EXERCISE DATA:
▶

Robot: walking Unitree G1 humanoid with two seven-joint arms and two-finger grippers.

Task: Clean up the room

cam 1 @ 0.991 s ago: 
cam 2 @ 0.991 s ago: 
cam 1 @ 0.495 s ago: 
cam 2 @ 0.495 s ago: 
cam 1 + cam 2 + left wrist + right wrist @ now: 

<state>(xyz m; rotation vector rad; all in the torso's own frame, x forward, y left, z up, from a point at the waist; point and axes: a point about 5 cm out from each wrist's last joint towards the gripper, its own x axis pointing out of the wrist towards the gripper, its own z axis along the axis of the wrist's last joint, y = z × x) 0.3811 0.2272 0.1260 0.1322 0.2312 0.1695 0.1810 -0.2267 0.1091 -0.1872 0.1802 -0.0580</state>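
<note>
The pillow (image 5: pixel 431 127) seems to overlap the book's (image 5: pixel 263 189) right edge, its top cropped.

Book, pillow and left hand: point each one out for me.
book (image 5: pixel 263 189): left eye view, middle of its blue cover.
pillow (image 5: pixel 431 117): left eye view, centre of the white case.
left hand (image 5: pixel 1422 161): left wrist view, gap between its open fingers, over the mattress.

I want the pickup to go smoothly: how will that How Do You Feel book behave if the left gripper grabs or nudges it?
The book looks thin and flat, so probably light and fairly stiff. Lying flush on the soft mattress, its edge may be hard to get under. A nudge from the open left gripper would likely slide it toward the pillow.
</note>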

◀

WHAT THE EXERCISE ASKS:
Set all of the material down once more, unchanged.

EXERCISE ANSWER:
Robot: walking Unitree G1 humanoid with two seven-joint arms and two-finger grippers.

Task: Clean up the room

cam 1 @ 0.991 s ago: 
cam 2 @ 0.991 s ago: 
cam 1 @ 0.495 s ago: 
cam 2 @ 0.495 s ago: 
cam 1 + cam 2 + left wrist + right wrist @ now: 

<state>(xyz m; rotation vector rad; all in the torso's own frame, x forward, y left, z up, from a point at the waist; point and axes: a point about 5 cm out from each wrist's last joint towards the gripper, its own x axis pointing out of the wrist towards the gripper, its own z axis along the axis of the wrist's last joint, y = z × x) 0.3811 0.2272 0.1260 0.1322 0.2312 0.1695 0.1810 -0.2267 0.1091 -0.1872 0.1802 -0.0580</state>
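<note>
The pillow (image 5: pixel 431 127) seems to overlap the book's (image 5: pixel 263 189) right edge, its top cropped.

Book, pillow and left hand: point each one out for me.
book (image 5: pixel 263 189): left eye view, middle of its blue cover.
pillow (image 5: pixel 431 117): left eye view, centre of the white case.
left hand (image 5: pixel 1422 161): left wrist view, gap between its open fingers, over the mattress.

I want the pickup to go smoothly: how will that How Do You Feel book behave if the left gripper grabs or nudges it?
The book looks thin and flat, so probably light and fairly stiff. Lying flush on the soft mattress, its edge may be hard to get under. A nudge from the open left gripper would likely slide it toward the pillow.
</note>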

No further output is required.